Member of the Yukon Legislative Assembly for Vuntut Gwitchin
- Incumbent
- Assumed office November 3, 2025
- Preceded by: Annie Blake

Interim Leader of the Yukon Liberal Party
- Incumbent
- Assumed office January 21, 2026
- Preceded by: Mike Pemberton

Personal details
- Party: Yukon Liberal

= Debra-Leigh Reti =

Canadian politician

Debra-Leigh Reti is a Canadian politician, who was elected to the Yukon Legislative Assembly in the 2025 Yukon general election, having received 52 votes. She represents the electoral district of Vuntut Gwitchin as a member of the Yukon Liberal Party. She was the only member of the Liberal Party elected in the election.

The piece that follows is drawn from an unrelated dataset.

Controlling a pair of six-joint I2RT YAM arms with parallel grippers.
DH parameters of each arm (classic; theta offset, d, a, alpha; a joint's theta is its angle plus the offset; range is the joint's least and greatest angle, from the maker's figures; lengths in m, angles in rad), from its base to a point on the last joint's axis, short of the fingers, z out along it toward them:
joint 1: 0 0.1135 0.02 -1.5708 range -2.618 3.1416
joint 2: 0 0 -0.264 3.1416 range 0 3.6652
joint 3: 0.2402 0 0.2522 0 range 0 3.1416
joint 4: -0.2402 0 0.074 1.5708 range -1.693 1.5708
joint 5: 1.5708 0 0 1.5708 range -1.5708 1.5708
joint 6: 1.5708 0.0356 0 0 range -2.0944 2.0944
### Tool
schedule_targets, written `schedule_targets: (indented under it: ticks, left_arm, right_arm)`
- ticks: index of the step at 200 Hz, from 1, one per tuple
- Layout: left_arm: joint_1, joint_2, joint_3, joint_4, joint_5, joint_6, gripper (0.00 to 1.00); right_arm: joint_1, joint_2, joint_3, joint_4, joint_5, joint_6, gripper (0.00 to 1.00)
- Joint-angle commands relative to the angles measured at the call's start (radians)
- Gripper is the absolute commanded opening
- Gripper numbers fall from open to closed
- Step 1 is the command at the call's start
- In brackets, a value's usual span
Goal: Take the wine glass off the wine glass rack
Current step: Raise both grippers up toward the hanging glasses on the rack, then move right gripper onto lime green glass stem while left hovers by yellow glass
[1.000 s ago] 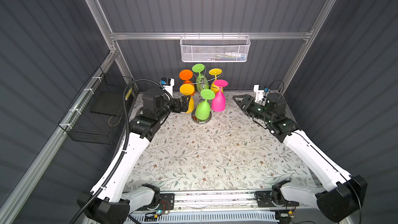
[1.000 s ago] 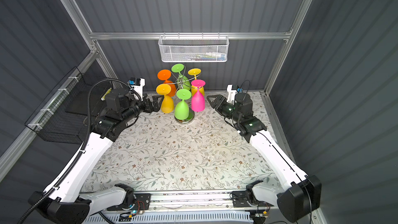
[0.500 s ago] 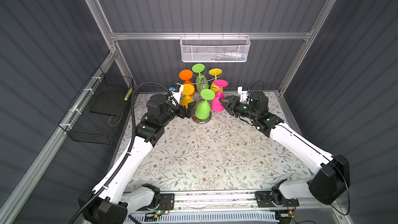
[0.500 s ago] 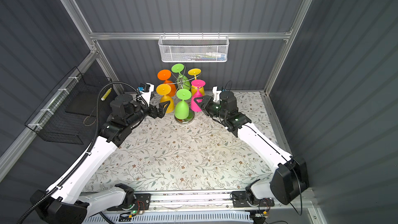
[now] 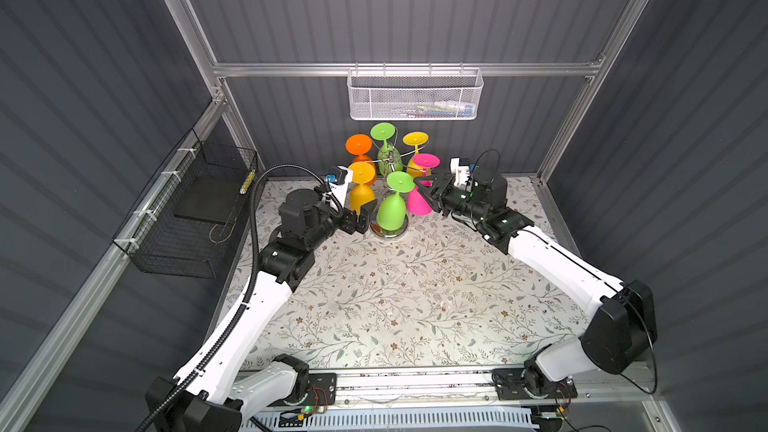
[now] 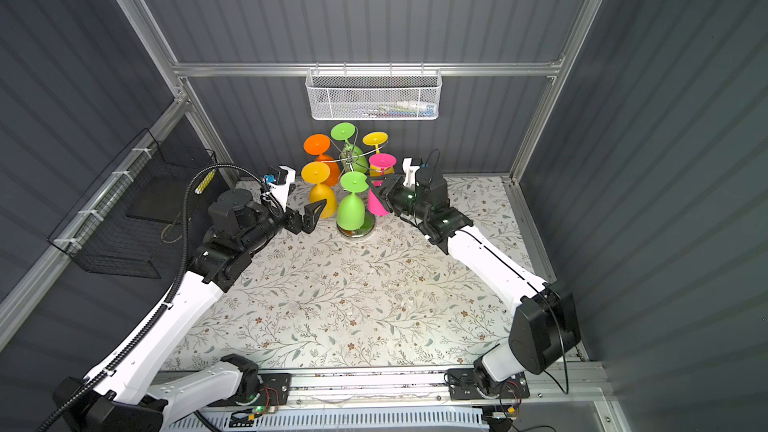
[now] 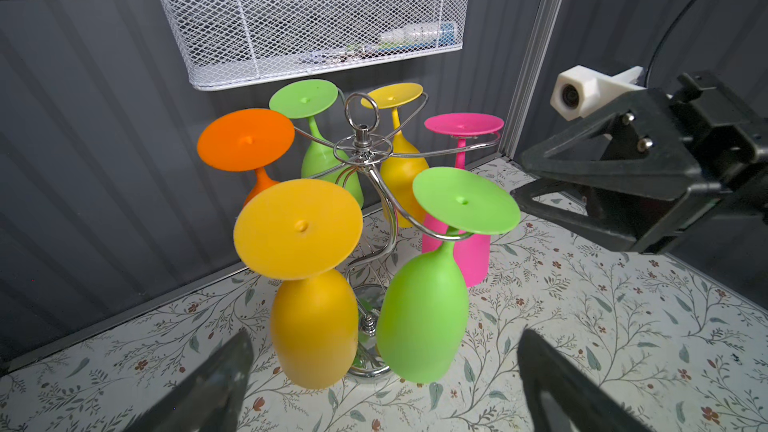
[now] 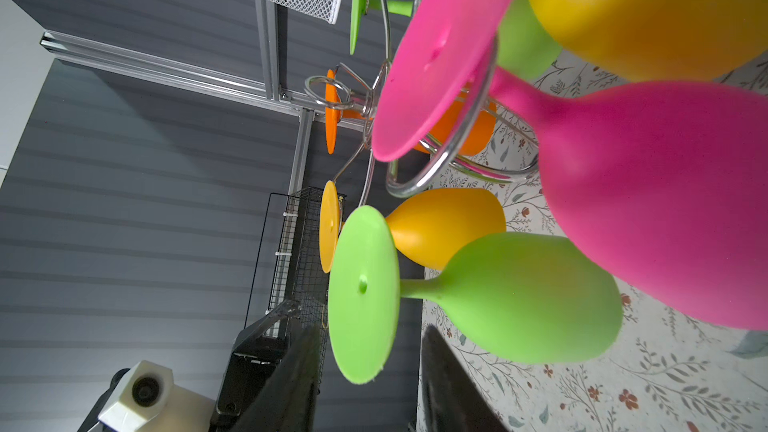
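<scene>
In a top view, wine glass rack (image 5: 399,234) stands back-centre; my left gripper (image 5: 360,218) hovers beside it, jaws spread wide. Left wrist: green wine glass (image 7: 419,317) hangs by its foot, unheld. Right wrist: my right gripper (image 8: 371,332), half-parted and empty, aims at that foot.

Wine glasses: six.
Green: two, the front green glass (image 7: 422,317) and the back green glass (image 7: 303,98).
Yellow: two, the front yellow glass (image 7: 313,326) and the back yellow glass (image 7: 403,180).
Orange: one, the orange glass (image 7: 245,139).
Pink: one, the pink glass (image 7: 463,124).
Racks: one rack (image 7: 363,141).
Baskets: two, a white mesh basket (image 5: 415,101) and a black wire basket (image 5: 174,259).
Robot arms: two, the left arm (image 5: 249,317) and the right arm (image 5: 557,263).
Bits in the white basket: a few, too blurred to count.
</scene>
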Motion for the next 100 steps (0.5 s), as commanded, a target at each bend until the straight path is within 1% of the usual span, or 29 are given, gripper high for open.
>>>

Reti was previously a member of the Vuntut Gwitchin First Nation council, serving as deputy chief. She has worked as the First Nations cultural coordinator for the Yukon University. Following Mike Pemberton's resignation as Liberal leader in January 2026, Reti became the interim leader of the party.

==Electoral record==

v; t; e; 2025 Yukon general election: Vuntut Gwitchin
Party: Candidate; Votes; %; ±%
Liberal; Debra-Leigh Reti; 52; 39.69; -10.31
New Democratic; Annie Blake; 45; 34.35; -15.65
Yukon Party; Sandra Charlie; 34; 25.95; New
Total valid votes: 131
Total rejected ballots
Turnout: 68.23
Eligible voters: 192
Liberal gain from New Democratic; Swing; +2.67
Source(s) "Recount confirms Liberal win in Yukon's Vuntut Gwitchin riding". CBC News. Retrieved May 22, 2026.